Mr. Chaliapin was a striking and singular Mefistofele, seeking apparently to emphasize all the disagreeable traits that could be attributed to the Prince of the Powers of Darkness. He is of herculean size and an actor of resource and skill. His voice is a ponderous bass, but it was plainly not in good condition last evening. There were evidences of his hoarseness, and, indeed, it was at one time doubtful whether he would be able to make his appearance at all last night. He made a deep impression, nevertheless, if not always a wholly agreeable one, and gave promise of doing much that will prove interesting in the course of the season.

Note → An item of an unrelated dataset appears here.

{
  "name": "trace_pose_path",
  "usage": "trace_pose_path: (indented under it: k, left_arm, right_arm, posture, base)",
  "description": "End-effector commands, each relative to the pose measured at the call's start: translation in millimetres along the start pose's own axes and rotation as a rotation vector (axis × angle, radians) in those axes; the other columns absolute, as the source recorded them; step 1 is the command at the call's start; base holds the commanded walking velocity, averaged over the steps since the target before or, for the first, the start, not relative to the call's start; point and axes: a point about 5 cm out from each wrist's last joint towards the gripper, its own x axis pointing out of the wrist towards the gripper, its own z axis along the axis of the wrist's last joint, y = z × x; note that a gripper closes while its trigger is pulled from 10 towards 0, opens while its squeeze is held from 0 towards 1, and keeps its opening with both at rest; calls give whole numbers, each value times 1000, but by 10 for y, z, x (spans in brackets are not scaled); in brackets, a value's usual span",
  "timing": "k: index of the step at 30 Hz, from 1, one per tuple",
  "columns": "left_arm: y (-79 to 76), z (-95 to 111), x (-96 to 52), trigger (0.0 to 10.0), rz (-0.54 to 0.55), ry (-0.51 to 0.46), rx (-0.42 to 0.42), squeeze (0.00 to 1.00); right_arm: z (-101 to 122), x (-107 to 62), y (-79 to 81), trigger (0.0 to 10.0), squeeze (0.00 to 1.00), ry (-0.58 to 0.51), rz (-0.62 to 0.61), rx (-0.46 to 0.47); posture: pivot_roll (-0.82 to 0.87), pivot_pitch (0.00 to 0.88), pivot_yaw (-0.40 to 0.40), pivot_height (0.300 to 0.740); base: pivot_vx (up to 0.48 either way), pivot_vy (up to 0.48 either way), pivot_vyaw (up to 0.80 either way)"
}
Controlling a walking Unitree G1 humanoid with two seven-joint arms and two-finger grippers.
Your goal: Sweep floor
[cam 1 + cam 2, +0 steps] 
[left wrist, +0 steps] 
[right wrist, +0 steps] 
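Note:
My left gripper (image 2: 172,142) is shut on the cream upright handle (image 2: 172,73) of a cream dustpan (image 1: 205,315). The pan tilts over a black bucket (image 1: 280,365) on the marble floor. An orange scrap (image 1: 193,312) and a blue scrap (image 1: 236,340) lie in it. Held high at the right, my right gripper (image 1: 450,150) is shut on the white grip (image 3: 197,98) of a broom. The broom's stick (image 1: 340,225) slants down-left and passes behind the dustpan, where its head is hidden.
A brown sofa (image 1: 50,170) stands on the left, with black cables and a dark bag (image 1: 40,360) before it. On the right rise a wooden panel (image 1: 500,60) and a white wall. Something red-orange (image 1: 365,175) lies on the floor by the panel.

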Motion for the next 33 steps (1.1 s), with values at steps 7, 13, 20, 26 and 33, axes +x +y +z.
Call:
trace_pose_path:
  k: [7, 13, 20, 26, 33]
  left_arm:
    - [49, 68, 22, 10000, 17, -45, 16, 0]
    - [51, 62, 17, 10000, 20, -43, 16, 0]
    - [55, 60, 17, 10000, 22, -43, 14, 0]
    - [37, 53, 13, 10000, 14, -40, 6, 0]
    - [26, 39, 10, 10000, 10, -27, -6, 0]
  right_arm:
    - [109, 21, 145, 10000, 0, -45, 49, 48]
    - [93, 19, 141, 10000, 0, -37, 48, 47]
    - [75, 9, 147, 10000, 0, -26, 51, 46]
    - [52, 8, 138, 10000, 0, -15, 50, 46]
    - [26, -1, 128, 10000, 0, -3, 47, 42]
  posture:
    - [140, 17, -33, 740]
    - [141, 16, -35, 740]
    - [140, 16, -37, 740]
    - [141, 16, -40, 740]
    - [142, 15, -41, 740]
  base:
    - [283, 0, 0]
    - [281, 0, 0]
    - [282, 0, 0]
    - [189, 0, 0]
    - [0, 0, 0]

Miss Geraldine Farrar was the Margherita-her first appearance this season in the land of political corruption and financial niggardliness toward art. She was nevertheless received with favor and apparent willingness to forgive foolish utterances for the sake of an impersonation so wholly charming as that which she gave of the maiden of Nuremberg. She sang with delightful purity and taste, with full expressiveness of the poetical and passionate spirit of Boito's music, and she was a figure of winsome ingenuousness, pathos and wistfulness. Mr. Ricardo Martin also made his first appearance, taking the part of Faust. His voice is a pure and vibrant tenor, yet somewhat lacking in color and in dramatic power and variety. So far as he showed last evening, his histrionic gifts are small. The comparatively unimportant character of Marta was represented by Mme. Girerd, who was seen and heard for the first time and acceptably.

The production was a most elaborate one; "Mefistofele" gives opportunity for some of the stage manager's and scene painters' most ambitious efforts, and they were not spared. So striking a series of scenic pictures has not often been seen on the Metropolitan stage, and their manipulation, as well as the costuming and grouping of the choral masses, was skillfully carried out. The first scene, that of the prologue in Heaven, was a truly remarkable representation of rolling clouds and aerial perspective. The Brocken scene was depicted with a wealth of gruesome suggestion, and the scene on the River Benejos was picturesquely and richly represented.

There was a large audience and much noisy and sometimes riotous applause, persistent efforts of a new claque and a new national demonstration in behalf of the Russian singer from the real sentiment of the house.


Photograph of Fyodor Chaliapin in the title role of Mefistofele.
Geraldine Farrar as Margherita and Riccardo Martin as Faust. Photograph by Byron, New York.